Keywords: Absolute ethanol local injection, cesarean scar ectopic pregnancies, cesarean scar, ectopic pregnancies, transvaginal ultrasound

How to cite this article:
Kakinuma T, Kakinuma K, Matsuda Y, Yanagida K, Kaijima H, Ohwada M. Successful conservative treatment of cesarean scar ectopic pregnancy with local injections of absolute ethanol. Gynecol Minim Invasive Ther 2021;10:132-4

How to cite this URL:
Kakinuma T, Kakinuma K, Matsuda Y, Yanagida K, Kaijima H, Ohwada M. Successful conservative treatment of cesarean scar ectopic pregnancy with local injections of absolute ethanol. Gynecol Minim Invasive Ther [serial online] 2021 [cited 2021 Jul 31];10:132-4. Available from: https://www.e-gmit.com/text.asp?2021/10/2/132/315353

  Introduction Top

Although cesarean scar ectopic pregnancy (CSEP) is rare, it is becoming more common because of the increasing number of cesarean section deliveries. Several patients with CSEP have undergone hysterectomies because of massive bleeding from difficulties with hemostasis when removing the gestational tissue and during follow-up. The efficacy and safety of using absolute ethanol local injection for ectopic pregnancy management has been reported previously.[1] Here, we report a case of CSEP, in which the uterus was successfully preserved using absolute ethanol local injection.

  Case Report Top

A 31-year-old female (gravida 3, para 2) who twice underwent low transverse cesarean delivery presented to our hospital for amenorrhea. Physical examination indicated stable vital signs, whereas bimanual examination revealed a slightly enlarged uterus with no adnexal masses. The cervical os was closed with no vaginal bleeding. Transvaginal ultrasonography demonstrated an enlarged uterus, empty uterine cavity, and cervical canal, and a gestational sac (GS) situated in the lower part of the anterior uterine wall at the cesarean section scar site [Figure 1]a.

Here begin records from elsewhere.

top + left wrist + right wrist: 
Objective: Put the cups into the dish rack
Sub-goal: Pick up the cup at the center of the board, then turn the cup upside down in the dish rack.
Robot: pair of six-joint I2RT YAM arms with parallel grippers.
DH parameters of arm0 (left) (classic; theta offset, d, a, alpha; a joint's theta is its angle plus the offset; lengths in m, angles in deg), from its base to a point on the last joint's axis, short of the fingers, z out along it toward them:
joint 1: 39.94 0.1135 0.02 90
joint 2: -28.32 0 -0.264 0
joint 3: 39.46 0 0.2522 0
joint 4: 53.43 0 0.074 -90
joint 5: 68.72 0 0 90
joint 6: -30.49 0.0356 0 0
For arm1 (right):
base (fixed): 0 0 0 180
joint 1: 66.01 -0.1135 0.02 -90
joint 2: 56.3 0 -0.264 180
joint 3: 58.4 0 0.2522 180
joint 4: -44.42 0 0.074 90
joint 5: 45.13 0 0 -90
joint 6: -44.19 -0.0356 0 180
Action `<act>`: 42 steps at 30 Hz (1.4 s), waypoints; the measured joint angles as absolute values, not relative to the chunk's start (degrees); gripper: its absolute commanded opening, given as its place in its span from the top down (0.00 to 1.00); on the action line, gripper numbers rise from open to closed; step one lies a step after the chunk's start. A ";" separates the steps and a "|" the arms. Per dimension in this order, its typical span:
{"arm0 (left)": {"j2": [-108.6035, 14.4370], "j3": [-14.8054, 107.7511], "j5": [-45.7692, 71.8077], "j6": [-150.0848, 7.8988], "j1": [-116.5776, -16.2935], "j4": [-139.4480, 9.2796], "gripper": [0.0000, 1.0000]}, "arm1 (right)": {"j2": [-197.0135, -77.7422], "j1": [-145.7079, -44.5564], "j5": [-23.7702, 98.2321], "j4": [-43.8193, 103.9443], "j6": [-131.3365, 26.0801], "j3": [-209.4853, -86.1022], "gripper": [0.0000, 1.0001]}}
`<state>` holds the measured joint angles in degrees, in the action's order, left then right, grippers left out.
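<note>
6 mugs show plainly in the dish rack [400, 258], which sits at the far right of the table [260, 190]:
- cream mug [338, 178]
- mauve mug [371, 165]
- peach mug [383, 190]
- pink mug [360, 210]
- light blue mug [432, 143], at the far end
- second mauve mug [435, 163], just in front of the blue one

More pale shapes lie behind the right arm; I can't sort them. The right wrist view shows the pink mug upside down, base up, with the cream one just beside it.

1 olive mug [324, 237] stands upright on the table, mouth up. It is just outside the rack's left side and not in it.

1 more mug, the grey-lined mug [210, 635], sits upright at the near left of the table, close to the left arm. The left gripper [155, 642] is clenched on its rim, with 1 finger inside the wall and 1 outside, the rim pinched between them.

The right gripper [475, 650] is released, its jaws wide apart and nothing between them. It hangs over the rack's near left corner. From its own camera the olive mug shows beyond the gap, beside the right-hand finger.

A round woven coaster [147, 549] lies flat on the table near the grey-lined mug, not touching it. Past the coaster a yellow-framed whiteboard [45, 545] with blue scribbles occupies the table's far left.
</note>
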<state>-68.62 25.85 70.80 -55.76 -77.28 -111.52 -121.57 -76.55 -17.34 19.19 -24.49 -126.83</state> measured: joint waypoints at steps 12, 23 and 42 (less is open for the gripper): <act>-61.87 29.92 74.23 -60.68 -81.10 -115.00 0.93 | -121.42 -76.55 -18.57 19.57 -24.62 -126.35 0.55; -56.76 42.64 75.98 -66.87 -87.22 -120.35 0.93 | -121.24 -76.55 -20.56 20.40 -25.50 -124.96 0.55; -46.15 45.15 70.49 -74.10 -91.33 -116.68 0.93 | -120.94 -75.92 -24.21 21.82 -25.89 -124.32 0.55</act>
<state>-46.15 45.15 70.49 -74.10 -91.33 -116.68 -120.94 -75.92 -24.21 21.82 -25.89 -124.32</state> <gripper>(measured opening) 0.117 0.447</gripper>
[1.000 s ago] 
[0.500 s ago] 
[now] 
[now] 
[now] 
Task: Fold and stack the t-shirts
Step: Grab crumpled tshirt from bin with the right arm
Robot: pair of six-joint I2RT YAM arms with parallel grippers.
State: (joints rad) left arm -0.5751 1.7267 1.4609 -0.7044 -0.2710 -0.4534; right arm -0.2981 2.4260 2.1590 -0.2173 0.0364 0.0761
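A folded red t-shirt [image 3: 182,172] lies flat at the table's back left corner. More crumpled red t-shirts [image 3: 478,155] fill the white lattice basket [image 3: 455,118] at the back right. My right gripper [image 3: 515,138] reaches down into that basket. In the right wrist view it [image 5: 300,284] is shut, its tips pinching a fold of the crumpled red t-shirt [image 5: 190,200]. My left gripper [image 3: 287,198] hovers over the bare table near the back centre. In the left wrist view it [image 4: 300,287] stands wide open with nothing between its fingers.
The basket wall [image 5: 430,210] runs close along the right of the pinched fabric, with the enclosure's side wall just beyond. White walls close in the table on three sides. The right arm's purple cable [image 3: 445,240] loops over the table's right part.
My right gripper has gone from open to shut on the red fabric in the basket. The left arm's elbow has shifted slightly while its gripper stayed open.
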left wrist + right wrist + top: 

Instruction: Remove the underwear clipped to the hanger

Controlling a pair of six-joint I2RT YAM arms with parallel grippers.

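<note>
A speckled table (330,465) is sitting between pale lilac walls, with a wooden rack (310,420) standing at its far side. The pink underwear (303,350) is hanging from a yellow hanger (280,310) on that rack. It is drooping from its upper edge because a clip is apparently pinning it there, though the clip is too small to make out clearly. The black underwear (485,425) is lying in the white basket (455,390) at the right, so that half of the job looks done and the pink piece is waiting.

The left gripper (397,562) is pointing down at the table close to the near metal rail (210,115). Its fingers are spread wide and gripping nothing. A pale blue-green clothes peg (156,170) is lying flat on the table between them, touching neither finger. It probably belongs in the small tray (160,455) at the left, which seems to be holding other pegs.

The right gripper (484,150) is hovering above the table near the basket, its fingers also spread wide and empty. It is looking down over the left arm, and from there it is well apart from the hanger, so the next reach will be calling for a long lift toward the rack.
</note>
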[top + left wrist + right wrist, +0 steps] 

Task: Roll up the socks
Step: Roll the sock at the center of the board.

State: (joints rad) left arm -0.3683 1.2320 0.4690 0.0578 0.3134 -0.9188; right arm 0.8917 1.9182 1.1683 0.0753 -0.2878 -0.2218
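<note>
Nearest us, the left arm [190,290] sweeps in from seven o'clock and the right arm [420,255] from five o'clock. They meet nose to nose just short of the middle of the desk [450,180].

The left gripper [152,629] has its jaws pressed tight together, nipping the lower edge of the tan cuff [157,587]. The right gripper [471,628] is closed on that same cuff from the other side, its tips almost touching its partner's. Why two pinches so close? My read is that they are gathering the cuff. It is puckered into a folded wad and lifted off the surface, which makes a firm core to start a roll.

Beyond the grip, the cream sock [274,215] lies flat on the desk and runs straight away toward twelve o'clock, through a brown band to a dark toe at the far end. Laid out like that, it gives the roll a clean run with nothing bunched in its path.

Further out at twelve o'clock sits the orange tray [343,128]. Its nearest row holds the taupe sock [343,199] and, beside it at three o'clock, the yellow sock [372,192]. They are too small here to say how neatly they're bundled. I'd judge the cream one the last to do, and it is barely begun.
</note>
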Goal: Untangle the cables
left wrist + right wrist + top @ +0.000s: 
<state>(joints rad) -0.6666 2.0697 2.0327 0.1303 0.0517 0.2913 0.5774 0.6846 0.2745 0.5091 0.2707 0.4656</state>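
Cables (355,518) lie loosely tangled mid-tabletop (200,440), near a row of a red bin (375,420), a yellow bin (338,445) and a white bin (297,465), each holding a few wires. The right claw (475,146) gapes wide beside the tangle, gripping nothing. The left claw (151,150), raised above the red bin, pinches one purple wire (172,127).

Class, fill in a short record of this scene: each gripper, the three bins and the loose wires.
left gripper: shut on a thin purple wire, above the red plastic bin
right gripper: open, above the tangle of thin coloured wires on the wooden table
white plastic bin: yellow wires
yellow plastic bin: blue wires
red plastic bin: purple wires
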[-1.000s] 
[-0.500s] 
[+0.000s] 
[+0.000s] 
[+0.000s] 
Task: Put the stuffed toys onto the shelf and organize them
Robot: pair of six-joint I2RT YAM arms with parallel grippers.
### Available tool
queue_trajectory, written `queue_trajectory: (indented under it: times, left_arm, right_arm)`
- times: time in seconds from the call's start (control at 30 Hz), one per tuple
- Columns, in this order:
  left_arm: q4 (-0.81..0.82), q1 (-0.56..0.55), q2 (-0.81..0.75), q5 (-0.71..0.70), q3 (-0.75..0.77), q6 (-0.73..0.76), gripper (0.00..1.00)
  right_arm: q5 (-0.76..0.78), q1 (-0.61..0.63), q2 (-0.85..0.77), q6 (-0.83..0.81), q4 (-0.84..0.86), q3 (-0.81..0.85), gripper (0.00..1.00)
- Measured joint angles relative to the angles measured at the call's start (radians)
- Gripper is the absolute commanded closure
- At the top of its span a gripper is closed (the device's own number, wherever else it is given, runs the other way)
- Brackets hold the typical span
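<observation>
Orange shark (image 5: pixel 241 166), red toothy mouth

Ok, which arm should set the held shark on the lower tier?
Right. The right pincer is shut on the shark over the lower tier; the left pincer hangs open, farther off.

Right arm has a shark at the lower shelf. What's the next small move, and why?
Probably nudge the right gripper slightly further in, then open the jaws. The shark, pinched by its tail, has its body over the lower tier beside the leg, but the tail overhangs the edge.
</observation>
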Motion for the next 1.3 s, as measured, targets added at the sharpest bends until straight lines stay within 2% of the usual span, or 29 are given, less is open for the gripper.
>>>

The crown–rump length was 22 mm (corresponding to 9 weeks and 3 days of pregnancy); a fetal heartbeat was observed, and the lower anterior uterine wall had thinned out. Upon color Doppler imaging, the cesarean scar site revealed sufficient blood flow. Pelvic magnetic resonance imaging (MRI) confirmed a GS implanted within the anterior myometrium of the lower uterine segment in the previous cesarean scar site [Figure 1]b. The serum human chorionic gonadotropin (hCG) level was 91,798 mIU/mL; the general physical examination was normal. Therefore, CSEP was diagnosed. Because of fetal cardiac activity and high serum hCG levels, the risk of bleeding was considered high if the gestational tissue was immediately removed with dilation and curettage. The patient wished to bear children; therefore, preservation of fertility was required.
Figure 1: Ultrasound and magnetic resonance images of cesarean scar ectopic pregnancy. Uterus section image and magnetic resonance image showing a gestational sac implanted within the anterior myometrium of the lower uterine segment in the cesarean section scar site (a and b)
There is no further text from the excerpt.